#### [What to do]
The answer must match the material word for word, with every line included.

#### [Exercise data]
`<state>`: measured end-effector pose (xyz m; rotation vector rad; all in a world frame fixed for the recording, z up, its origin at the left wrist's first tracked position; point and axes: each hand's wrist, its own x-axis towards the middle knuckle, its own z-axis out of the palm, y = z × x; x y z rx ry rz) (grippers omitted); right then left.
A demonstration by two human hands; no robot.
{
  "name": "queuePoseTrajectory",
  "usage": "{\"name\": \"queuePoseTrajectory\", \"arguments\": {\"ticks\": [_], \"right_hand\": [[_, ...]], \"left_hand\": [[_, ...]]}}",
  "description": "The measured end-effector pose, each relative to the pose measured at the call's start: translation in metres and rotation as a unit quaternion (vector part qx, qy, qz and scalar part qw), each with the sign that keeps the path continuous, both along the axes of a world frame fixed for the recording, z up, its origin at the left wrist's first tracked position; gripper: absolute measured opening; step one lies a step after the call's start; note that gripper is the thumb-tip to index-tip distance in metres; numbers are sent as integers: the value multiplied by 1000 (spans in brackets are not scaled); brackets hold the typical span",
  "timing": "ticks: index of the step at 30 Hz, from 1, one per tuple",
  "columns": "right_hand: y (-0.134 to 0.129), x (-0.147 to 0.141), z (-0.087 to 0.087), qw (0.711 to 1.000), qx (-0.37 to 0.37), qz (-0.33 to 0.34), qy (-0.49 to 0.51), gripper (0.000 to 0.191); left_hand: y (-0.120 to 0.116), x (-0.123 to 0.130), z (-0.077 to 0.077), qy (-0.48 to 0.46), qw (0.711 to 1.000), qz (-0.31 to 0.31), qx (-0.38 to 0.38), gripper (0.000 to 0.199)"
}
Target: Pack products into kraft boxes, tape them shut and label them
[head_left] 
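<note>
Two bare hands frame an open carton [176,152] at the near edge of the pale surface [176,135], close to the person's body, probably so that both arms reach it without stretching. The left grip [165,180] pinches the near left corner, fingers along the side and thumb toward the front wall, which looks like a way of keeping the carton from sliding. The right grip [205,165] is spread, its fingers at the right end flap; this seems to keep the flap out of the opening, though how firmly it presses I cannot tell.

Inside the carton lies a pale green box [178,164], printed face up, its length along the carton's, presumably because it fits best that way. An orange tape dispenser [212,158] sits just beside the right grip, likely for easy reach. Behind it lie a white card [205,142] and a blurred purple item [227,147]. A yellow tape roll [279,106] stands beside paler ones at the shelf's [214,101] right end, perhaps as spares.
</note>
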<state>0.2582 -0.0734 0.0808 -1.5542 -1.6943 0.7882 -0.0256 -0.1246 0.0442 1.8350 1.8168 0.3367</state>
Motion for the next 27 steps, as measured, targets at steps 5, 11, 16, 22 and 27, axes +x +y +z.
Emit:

#### [Task output]
`<state>`: measured end-effector pose (xyz m; rotation vector rad; all in a world frame fixed for the recording, z up, its origin at the left wrist's first tracked position; point and axes: each hand's wrist, its own x-axis towards the middle knuckle, its own z-axis out of the palm, y = z × x; x y z rx ry rz) (grippers omitted); right then left.
A demonstration by two human hands; no robot.
{
  "name": "queuePoseTrajectory",
  "usage": "{\"name\": \"queuePoseTrajectory\", \"arguments\": {\"ticks\": [_], \"right_hand\": [[_, ...]], \"left_hand\": [[_, ...]]}}",
  "description": "The measured end-effector pose, each relative to the pose measured at the call's start: translation in metres and rotation as a unit quaternion (vector part qx, qy, qz and scalar part qw), each with the sign that keeps the path continuous, both along the axes of a world frame fixed for the recording, z up, its origin at the left wrist's first tracked position; gripper: absolute measured opening; step one lies a step after the call's start; note that gripper is the thumb-tip to index-tip distance in metres; numbers are sent as integers: the value multiplied by 1000 (spans in brackets are not scaled); brackets hold the typical span",
  "timing": "ticks: index of the step at 30 Hz, from 1, one per tuple",
  "columns": "right_hand: y (-0.134 to 0.129), x (-0.147 to 0.141), z (-0.087 to 0.087), qw (0.711 to 1.000), qx (-0.37 to 0.37), qz (-0.33 to 0.34), qy (-0.49 to 0.51), gripper (0.000 to 0.191); left_hand: y (-0.120 to 0.116), x (-0.123 to 0.130), z (-0.077 to 0.077), qy (-0.48 to 0.46), qw (0.711 to 1.000), qz (-0.31 to 0.31), qx (-0.38 to 0.38), gripper (0.000 to 0.199)"
}
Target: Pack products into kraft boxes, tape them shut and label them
[head_left] 
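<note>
Two bare hands frame an open carton [176,152] at the near edge of the pale surface [176,135], close to the person's body, probably so that both arms reach it without stretching. The left grip [165,180] pinches the near left corner, fingers along the side and thumb toward the front wall, which looks like a way of keeping the carton from sliding. The right grip [205,165] is spread, its fingers at the right end flap; this seems to keep the flap out of the opening, though how firmly it presses I cannot tell.

Inside the carton lies a pale green box [178,164], printed face up, its length along the carton's, presumably because it fits best that way. An orange tape dispenser [212,158] sits just beside the right grip, likely for easy reach. Behind it lie a white card [205,142] and a blurred purple item [227,147]. A yellow tape roll [279,106] stands beside paler ones at the shelf's [214,101] right end, perhaps as spares.
</note>
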<state>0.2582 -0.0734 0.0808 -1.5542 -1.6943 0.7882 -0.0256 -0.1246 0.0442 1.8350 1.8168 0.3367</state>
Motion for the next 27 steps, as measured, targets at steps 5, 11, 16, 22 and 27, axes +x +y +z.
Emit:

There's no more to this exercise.